*Aim of the exercise*: Your answer must hold only the lines below from the line containing "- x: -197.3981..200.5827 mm" through the line containing "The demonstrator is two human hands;", each reproduced exactly.

*Supplied material*:
§

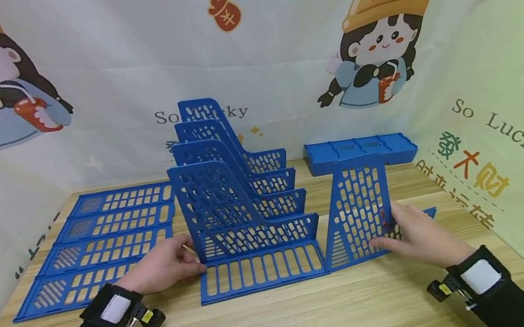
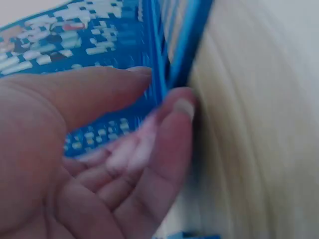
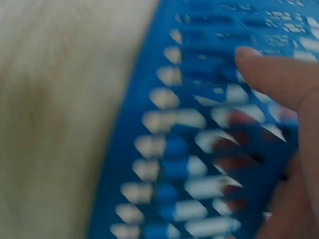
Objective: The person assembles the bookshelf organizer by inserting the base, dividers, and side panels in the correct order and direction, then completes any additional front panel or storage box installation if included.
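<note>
A blue file rack [image 1: 244, 215] stands mid-table, several perforated upright dividers in a row with a slotted base strip [image 1: 265, 270] in front. My left hand [image 1: 166, 263] is at its left front corner; in the left wrist view the thumb and a fingertip pinch a blue edge [image 2: 158, 59]. My right hand [image 1: 420, 234] grips a perforated blue panel [image 1: 358, 206], thumb on the near face and fingers behind, showing through the slots in the right wrist view. This panel stands on edge, tilted, its lower left corner right at the base strip's right end.
Several flat slotted blue panels [image 1: 125, 232] lie in a row on the wooden table [image 1: 282, 324] at the left. A stack of long blue pieces [image 1: 360, 147] sits at the back right against the printed cloth backdrop [image 1: 274, 64]. A blue tip [image 1: 431, 212] shows beyond my right hand.
</note>
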Motion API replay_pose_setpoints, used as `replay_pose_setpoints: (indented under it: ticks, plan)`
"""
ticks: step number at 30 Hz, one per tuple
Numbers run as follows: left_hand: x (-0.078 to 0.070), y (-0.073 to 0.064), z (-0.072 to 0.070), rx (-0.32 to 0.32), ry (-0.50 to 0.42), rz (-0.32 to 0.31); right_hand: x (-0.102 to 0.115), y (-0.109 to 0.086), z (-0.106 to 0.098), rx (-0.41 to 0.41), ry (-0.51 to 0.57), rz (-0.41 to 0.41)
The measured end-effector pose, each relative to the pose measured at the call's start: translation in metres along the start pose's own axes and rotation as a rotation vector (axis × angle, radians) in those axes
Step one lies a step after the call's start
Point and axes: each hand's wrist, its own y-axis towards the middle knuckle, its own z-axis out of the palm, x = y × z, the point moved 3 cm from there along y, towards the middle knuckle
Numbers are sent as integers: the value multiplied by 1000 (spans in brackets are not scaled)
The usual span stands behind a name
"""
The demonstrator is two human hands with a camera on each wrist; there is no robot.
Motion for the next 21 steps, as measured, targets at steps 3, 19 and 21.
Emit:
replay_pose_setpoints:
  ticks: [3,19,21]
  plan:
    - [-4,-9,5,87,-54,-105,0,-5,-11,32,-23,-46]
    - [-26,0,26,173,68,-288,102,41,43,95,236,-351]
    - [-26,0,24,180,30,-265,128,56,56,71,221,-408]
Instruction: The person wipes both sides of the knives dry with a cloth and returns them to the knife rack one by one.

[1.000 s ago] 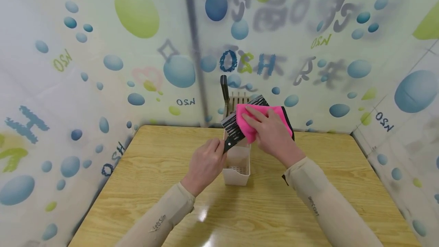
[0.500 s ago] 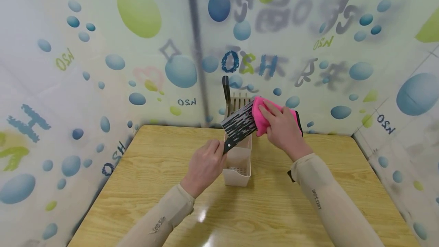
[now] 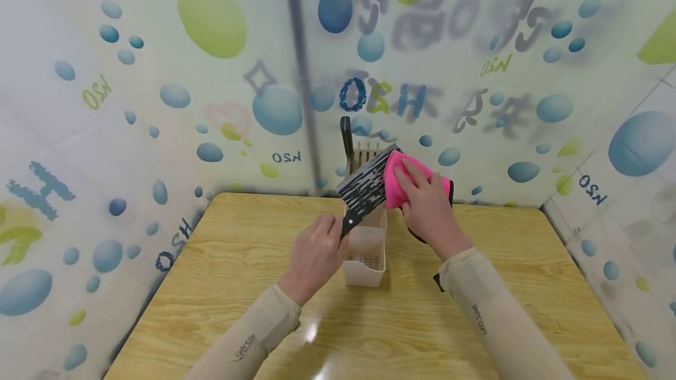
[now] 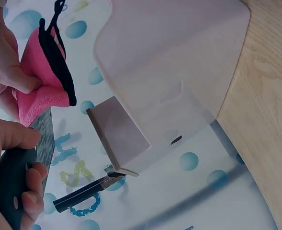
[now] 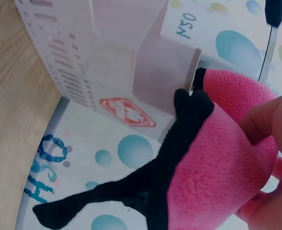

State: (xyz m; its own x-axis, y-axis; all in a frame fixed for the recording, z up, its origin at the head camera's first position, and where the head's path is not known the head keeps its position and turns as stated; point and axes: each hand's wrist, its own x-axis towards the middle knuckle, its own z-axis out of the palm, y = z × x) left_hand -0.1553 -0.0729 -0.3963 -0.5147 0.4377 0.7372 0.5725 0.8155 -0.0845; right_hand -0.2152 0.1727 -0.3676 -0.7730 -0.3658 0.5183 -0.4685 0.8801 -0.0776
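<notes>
My left hand (image 3: pixel 315 255) grips the black handle of a cleaver (image 3: pixel 364 185), whose blade slants up to the right with a black-and-silver streaked face. Pressed over the far end of that blade is a pink cloth (image 3: pixel 397 179) with black edging, held by my right hand (image 3: pixel 430 210). In the left wrist view, fingers wrap round the handle (image 4: pixel 14 184) with its rivets. The right wrist view shows the thumb and fingers pinching the folded cloth (image 5: pixel 217 167); the blade is mostly hidden behind it there.
Below and behind the cleaver stands a pale plastic knife holder (image 3: pixel 365 271) with slots at its back and an open front compartment. Another black-handled knife (image 3: pixel 346 135) sticks up from it. The wooden table (image 3: pixel 237 251) meets a patterned wall covering at its back edge.
The right hand with the pink cloth slid outward along the blade toward its far end, then came slightly back toward the handle. The left hand has stayed nearly still on the handle.
</notes>
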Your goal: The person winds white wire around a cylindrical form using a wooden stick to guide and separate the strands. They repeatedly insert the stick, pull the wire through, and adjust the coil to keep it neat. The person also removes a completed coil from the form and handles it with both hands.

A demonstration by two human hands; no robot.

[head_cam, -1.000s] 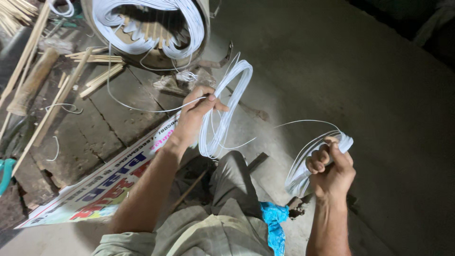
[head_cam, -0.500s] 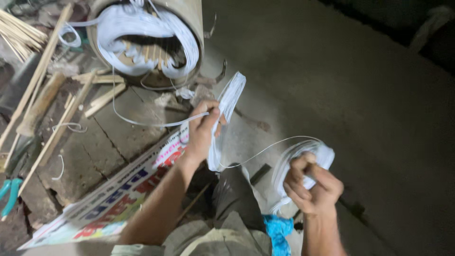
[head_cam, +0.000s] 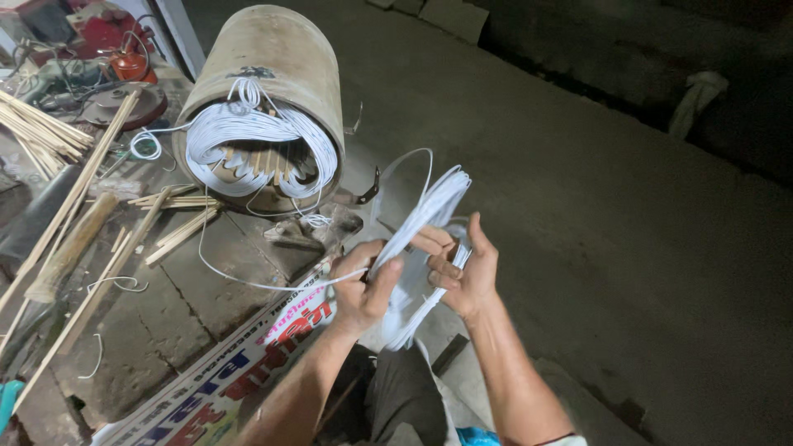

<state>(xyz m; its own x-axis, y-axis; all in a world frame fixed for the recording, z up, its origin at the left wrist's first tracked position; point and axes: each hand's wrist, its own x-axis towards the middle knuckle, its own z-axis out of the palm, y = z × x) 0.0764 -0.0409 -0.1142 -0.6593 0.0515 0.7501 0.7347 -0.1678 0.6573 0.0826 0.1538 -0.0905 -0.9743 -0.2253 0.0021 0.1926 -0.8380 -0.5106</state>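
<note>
Lying on its side at upper left, a large cylindrical motor housing (head_cam: pixel 273 74) faced the viewer, its open end packed with white wire windings (head_cam: pixel 248 144) looped around the inner slots. A printed banner (head_cam: pixel 239 372) lay flat on the stone floor (head_cam: pixel 628 215) below it, running from the lower left edge toward the person's knees. Bundles of thin wooden sticks (head_cam: pixel 49 132) were scattered at far left, beside a thicker wooden handle (head_cam: pixel 70 248). Near centre, both hands held a coil of white wire (head_cam: pixel 421 223), which stood tilted upward between them, well apart from the housing. The left hand (head_cam: pixel 363 289) was closed around the coil's lower part, thumb over the strands. The right hand (head_cam: pixel 467 272) gripped the coil from the other side, fingers curled on the loops. A single white strand (head_cam: pixel 239 281) ran from the left hand across the floor toward the housing.
</note>
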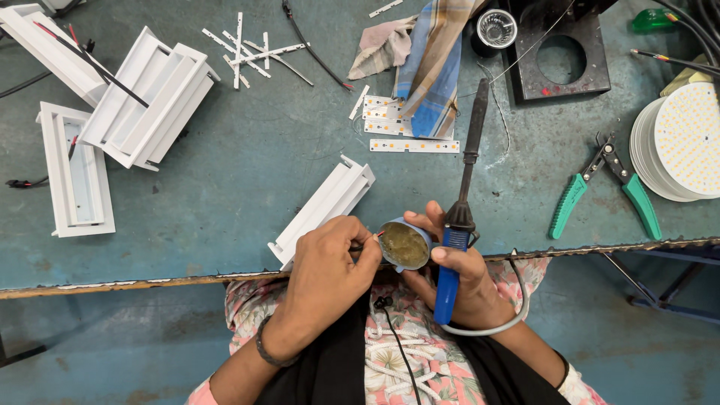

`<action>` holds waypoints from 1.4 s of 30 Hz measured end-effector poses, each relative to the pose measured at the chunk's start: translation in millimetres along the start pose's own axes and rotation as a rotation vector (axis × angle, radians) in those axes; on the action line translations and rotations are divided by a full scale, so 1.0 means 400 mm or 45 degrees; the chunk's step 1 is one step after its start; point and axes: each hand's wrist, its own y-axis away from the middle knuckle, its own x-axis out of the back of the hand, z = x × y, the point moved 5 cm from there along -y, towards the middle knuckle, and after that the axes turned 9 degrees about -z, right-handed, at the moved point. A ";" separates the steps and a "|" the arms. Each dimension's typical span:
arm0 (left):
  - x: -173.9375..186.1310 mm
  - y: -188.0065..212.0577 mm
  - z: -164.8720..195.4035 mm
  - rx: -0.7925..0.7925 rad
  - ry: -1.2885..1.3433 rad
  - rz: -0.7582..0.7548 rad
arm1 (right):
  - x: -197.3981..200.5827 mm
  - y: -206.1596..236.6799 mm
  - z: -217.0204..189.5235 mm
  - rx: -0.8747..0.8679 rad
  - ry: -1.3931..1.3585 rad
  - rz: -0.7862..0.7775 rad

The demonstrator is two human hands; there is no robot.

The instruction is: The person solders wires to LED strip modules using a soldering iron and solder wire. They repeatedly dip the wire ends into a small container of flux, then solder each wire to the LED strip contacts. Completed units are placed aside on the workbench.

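My left hand pinches a thin wire end and holds its tip at the rim of a small round tin of brownish flux paste. My right hand cradles that tin with its fingers and also grips a blue-handled soldering iron, whose dark shaft points up and away over the table. A white rectangular lamp housing lies just beyond my left hand at the table edge. A black wire runs down over my lap.
Several white lamp housings lie at the far left. White LED strips and a checked cloth sit at the top centre. Green-handled pliers and a stack of round LED boards are at the right. A black stand is behind.
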 end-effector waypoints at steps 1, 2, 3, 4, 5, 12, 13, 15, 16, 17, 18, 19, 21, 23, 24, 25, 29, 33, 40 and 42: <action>0.000 0.000 0.001 -0.008 0.004 0.003 | 0.000 0.000 0.000 -0.003 0.006 0.001; 0.000 0.000 0.002 -0.016 0.008 0.007 | -0.001 0.001 -0.001 -0.006 0.013 0.003; 0.000 0.000 0.002 -0.016 0.002 0.011 | -0.002 0.001 -0.001 -0.004 0.013 0.008; -0.001 -0.001 0.002 -0.018 -0.004 0.014 | -0.003 0.001 -0.001 -0.002 0.014 0.013; -0.001 -0.001 0.002 -0.019 -0.010 0.017 | -0.003 0.001 -0.001 0.000 0.015 0.019; -0.002 -0.001 0.001 -0.055 -0.018 0.033 | -0.010 0.001 -0.005 0.031 0.051 0.054; -0.002 -0.001 0.001 -0.054 -0.017 0.036 | -0.011 0.000 -0.004 0.034 0.042 0.058; 0.000 0.001 0.000 -0.053 0.021 0.049 | -0.011 0.000 -0.002 0.030 0.044 0.089; 0.002 0.003 0.000 -0.053 0.060 0.059 | -0.012 0.001 0.000 0.022 0.056 0.114; 0.005 0.005 -0.001 -0.054 0.099 0.069 | -0.011 0.002 0.002 0.015 0.067 0.139; 0.008 0.008 -0.003 -0.039 0.113 0.090 | -0.010 0.004 0.009 -0.004 -0.033 0.174; 0.010 0.012 -0.006 -0.022 0.129 0.110 | -0.008 0.006 0.015 -0.024 -0.133 0.207; 0.013 0.018 -0.009 -0.023 0.166 0.136 | -0.003 0.015 0.026 -0.059 -0.298 0.268; 0.012 0.024 -0.011 -0.057 0.210 0.149 | 0.003 0.027 0.034 -0.092 -0.428 0.322; 0.011 0.025 -0.012 -0.074 0.225 0.149 | 0.005 0.029 0.037 -0.079 -0.462 0.333; 0.010 0.027 -0.012 -0.092 0.240 0.147 | 0.007 0.031 0.039 -0.067 -0.495 0.343; 0.008 0.031 -0.016 -0.120 0.281 0.154 | 0.010 0.039 0.039 -0.089 -0.581 0.366; 0.006 0.032 -0.025 -0.064 0.330 0.141 | 0.015 0.041 0.034 -0.122 -0.614 0.355; 0.005 0.037 -0.030 -0.106 0.404 0.138 | 0.014 0.042 0.023 -0.114 -0.579 0.343; 0.005 0.037 -0.032 -0.086 0.398 0.132 | 0.014 0.042 0.020 -0.103 -0.562 0.337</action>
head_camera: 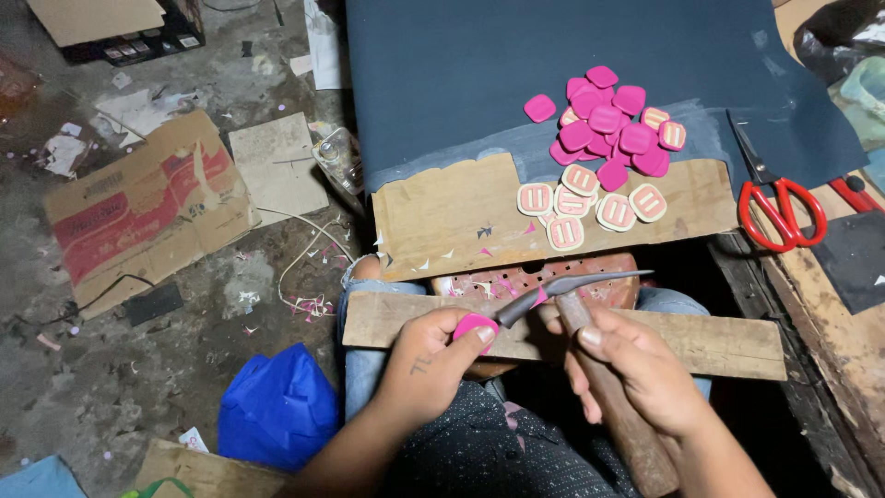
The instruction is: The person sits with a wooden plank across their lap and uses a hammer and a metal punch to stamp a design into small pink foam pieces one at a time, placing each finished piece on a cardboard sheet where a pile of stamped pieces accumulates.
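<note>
- Pinching a pink rubber piece (473, 327), left hand (433, 364) is bracing it on the wooden plank (737, 343) for steadiness.
- Right hand (636, 369) is gripping the wooden-handled curved knife (562, 288), blade meeting the piece's edge.
- Pile of pink pieces (608, 129) is lying beyond, within reach on the board.

Dim, flat indoor light falls from above, brightest on the pink pieces (604, 120) at upper centre. Deep shadow fills the lower right. Frame edges look slightly soft, perhaps from wide-lens distortion; no glare.
</note>
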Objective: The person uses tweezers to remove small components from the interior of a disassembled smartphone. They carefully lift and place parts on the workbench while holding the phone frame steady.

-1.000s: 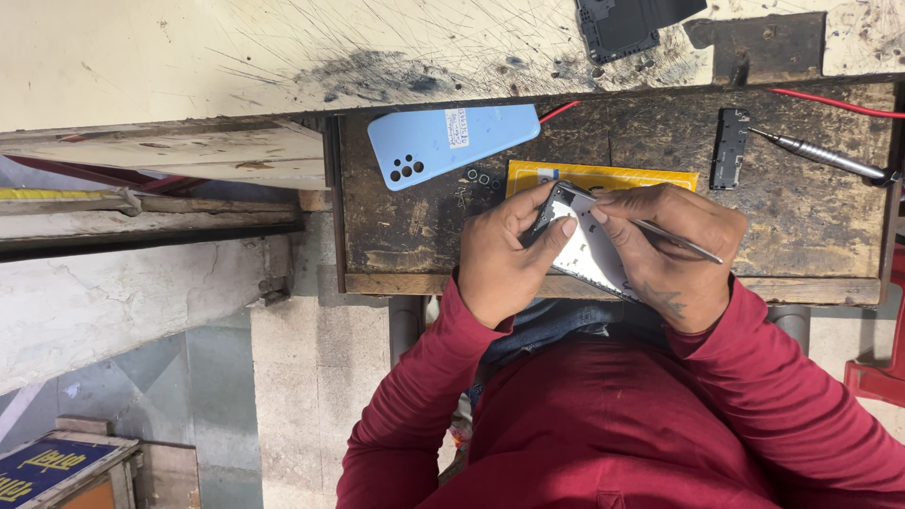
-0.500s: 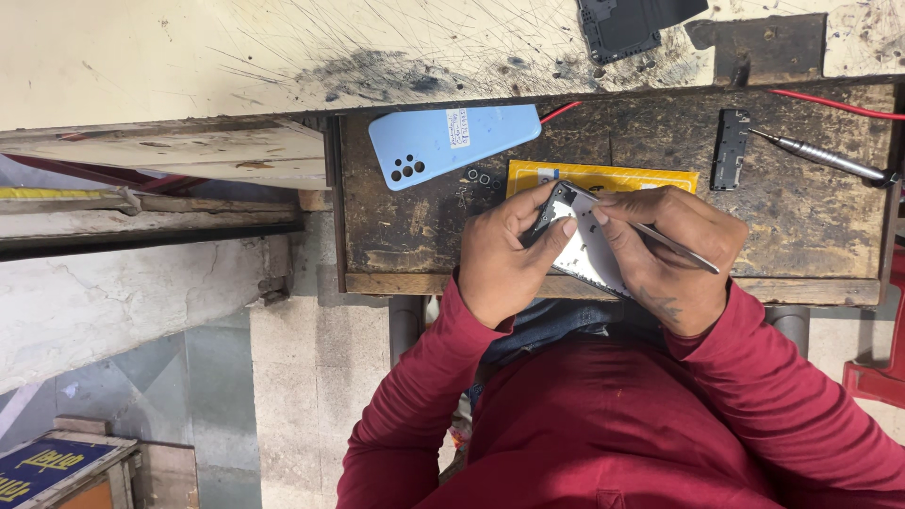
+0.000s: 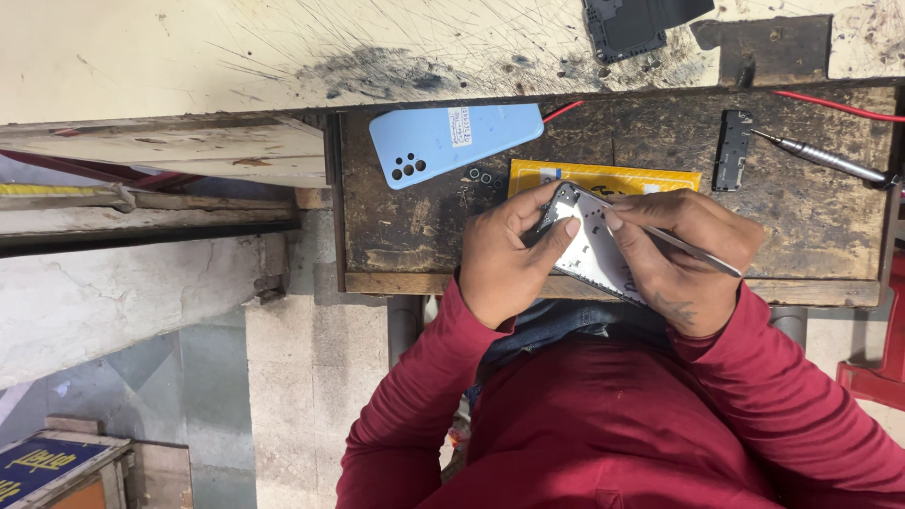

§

*Exercise solution*:
  - x: -197.3981..200.5827 mm
  - y: -206.1596..236.6799 mm
  - z: -217.0204..189.5235 mm
  - rx: -0.8747..0.8679 rad
  - ry: -1.3931..1.3585 rad
  - rz: -0.7862..0.7775 rad

The demonstrator is two human hands; there is no robot.

Besides this answer, the exercise requires nothing else.